Prof. Craig J. Calhoun

(KNFP-03)
President
Berggruen Institute
Los Angeles, California
United States

Focus Areas

Education
Higher Education
Leadership
Finance / Fundraising / Administration

Biography

Craig Calhoun is the President of the Berggruen Institute of Los Angeles and Beijing, which brings thinkers and policy-makers together to address basic intellectual and policy issues in a world of great transformations. Until 2016, he was Director (President) of the London School of Economics, and previously President of the Social Science Research Council (SSRC) University Professor of the Social Sciences at NYU and founding Director of the Institute for Public Knowledge, Professor of Sociology at Columbia, and Professor of Sociology and History, Dean of the Graduate School and founding Director of the University Center for International Studies at UNC Chapel Hill.
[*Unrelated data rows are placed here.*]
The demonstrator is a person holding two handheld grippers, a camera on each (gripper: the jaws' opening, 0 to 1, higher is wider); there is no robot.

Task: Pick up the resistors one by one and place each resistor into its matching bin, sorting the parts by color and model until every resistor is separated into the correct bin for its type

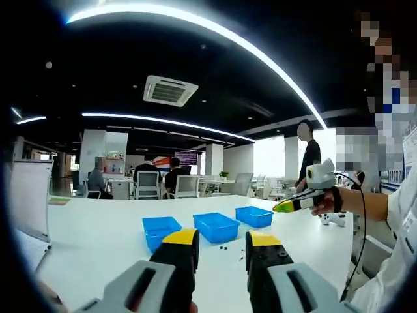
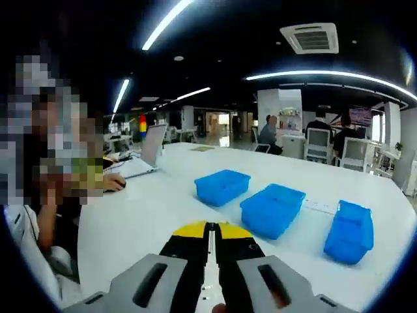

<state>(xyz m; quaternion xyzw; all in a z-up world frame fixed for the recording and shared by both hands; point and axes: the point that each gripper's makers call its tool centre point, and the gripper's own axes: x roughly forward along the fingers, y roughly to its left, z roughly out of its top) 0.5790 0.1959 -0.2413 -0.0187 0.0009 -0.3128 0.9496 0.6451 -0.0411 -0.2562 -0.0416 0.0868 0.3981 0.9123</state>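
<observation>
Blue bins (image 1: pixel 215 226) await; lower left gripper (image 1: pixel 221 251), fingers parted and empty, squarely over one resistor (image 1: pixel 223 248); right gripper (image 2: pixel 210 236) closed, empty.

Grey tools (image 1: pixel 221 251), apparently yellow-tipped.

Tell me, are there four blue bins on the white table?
No, three blue bins stand in a row on the white table.
</observation>
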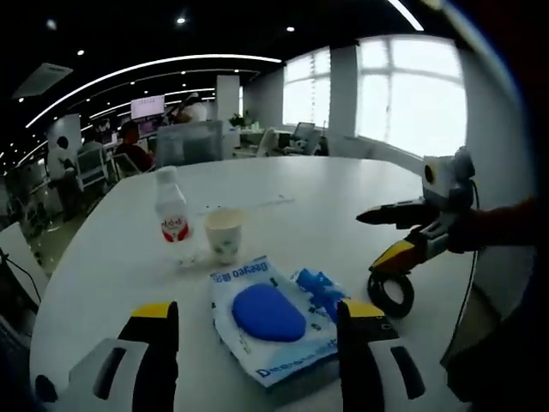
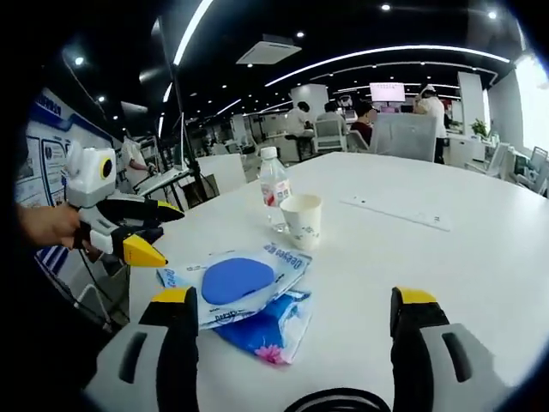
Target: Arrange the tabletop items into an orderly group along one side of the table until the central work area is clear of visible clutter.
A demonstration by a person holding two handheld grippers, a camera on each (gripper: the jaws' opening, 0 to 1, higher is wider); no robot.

He has also taught at the Beijing Foreign Studies University, the Ecole des Hautes Etudes en Sciences Sociales, and the Universities of Asmara, Khartoum, Oslo, and Oxford. Calhoun's empirical research has ranged from Britain and France to China and Africa. His study of the Tiananmen Square protests of 1989 resulted in the prize-winning book, Neither Gods Nor Emperors: Students and the Struggle for Democracy in China (California, 1994). Among his other works are Does Capitalism Have a Future? (Oxford 2015), Roots of Radicalism (Chicago 2012), Nations Matter (Routledge 2007), Nationalism (Minnesota, 1997), Critical Social Theory: Culture, History, and the Challenge of Difference (Blackwell, 1995), and several edited collections including Habermas and the Public Sphere (MIT, 1992), Hannah Arendt and the Meaning of Politics (Minnesota, 1997), Understanding September 11th (New Press, 2002), Lessons of Empire (New Press, 2005), Knowledge Matters (Columbia 2011), and Possible Futures (NYU 2012). He was also editor in chief of the Oxford Dictionary of the Social Sciences. In well over a hundred articles, he has also addressed the impact of technological change; the organization of community life; the relationship among tort law, risk, and business organizations; the anthropological study of education, kinship, and religion; and problems in contemporary globalization. Calhoun's work has been translated into twenty languages.